▶ _Dataset extract_
↓

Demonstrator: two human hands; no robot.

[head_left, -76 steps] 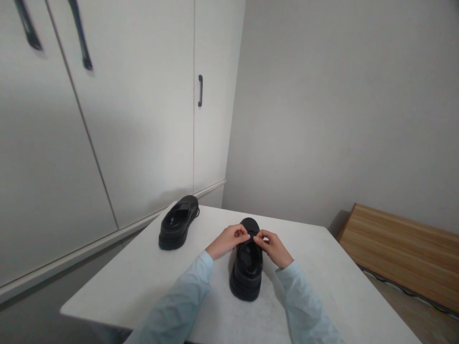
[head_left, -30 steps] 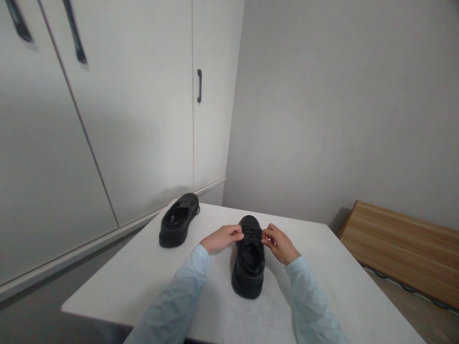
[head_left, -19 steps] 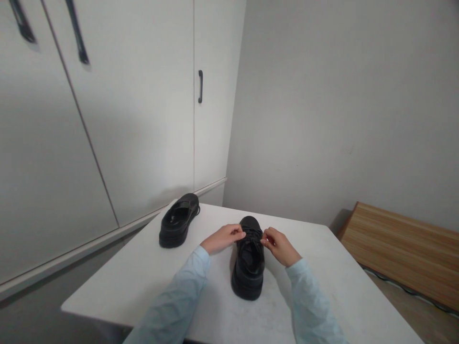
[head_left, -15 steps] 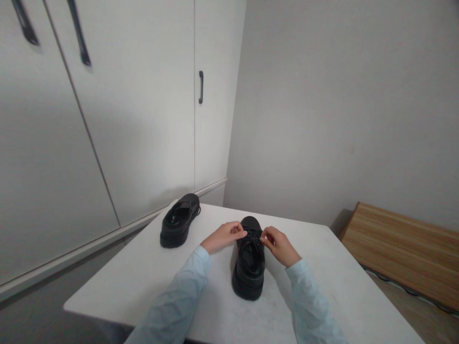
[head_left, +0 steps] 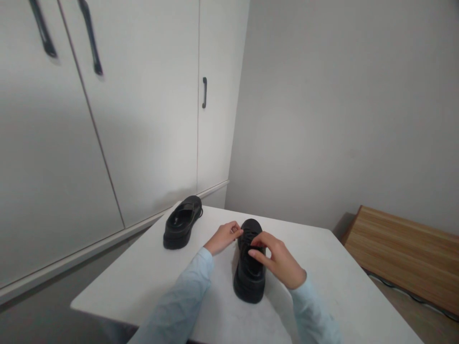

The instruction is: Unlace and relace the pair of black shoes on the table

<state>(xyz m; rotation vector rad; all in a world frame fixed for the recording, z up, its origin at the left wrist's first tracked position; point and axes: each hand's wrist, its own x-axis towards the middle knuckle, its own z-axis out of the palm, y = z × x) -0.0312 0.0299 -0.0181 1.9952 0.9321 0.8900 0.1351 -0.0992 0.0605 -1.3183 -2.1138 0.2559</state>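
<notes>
A black lace-up shoe (head_left: 249, 282) stands on the white table (head_left: 143, 286), its toe pointing away from me. My left hand (head_left: 225, 236) is at the left side of its laces, thumb and fingertips pinched together; whatever they hold is too small to make out. Over the shoe's opening, near the tongue, is my right hand (head_left: 276, 255), its thumb and index finger bent toward each other around a dark part that I cannot make out. The other black shoe (head_left: 182, 222) rests at the table's far left, with a lace loop on its right side.
White cabinet doors (head_left: 150, 119) with dark handles rise behind the table on the left. A grey wall (head_left: 322, 110) is behind on the right. A wooden board (head_left: 412, 253) lies beyond the table's right edge, with a cable below it.
My right hand has moved left and toward me, from the right side of the laces to over the shoe's opening. My left hand stays by the laces. The view has shifted slightly.
</notes>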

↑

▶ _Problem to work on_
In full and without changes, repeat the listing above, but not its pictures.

▶ _Reply to the exercise_
Demonstrator: two human hands; no robot.

[head_left, -76 steps] 
[head_left, -30 steps] 
[head_left, -19 steps] 
[head_left, -15 steps] 
[head_left, +0 steps] 

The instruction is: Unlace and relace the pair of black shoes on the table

<state>(xyz m; rotation vector rad; all in a world frame fixed for the recording, z up, its origin at the left wrist's first tracked position; point and axes: each hand's wrist, its own x-axis towards the middle knuckle, its own z-axis out of the palm, y = z × x) -0.0312 0.0299 -0.0181 1.9952 0.9321 0.8900 0.1351 -0.0992 0.0605 -1.3183 -2.1138 0.2559</state>
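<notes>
A black lace-up shoe (head_left: 249, 282) stands on the white table (head_left: 143, 286), its toe pointing away from me. My left hand (head_left: 225, 236) is at the left side of its laces, thumb and fingertips pinched together; whatever they hold is too small to make out. Over the shoe's opening, near the tongue, is my right hand (head_left: 276, 255), its thumb and index finger bent toward each other around a dark part that I cannot make out. The other black shoe (head_left: 182, 222) rests at the table's far left, with a lace loop on its right side.
White cabinet doors (head_left: 150, 119) with dark handles rise behind the table on the left. A grey wall (head_left: 322, 110) is behind on the right. A wooden board (head_left: 412, 253) lies beyond the table's right edge, with a cable below it.
My right hand has moved left and toward me, from the right side of the laces to over the shoe's opening. My left hand stays by the laces. The view has shifted slightly.
</notes>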

The exercise is done, with nothing more to add.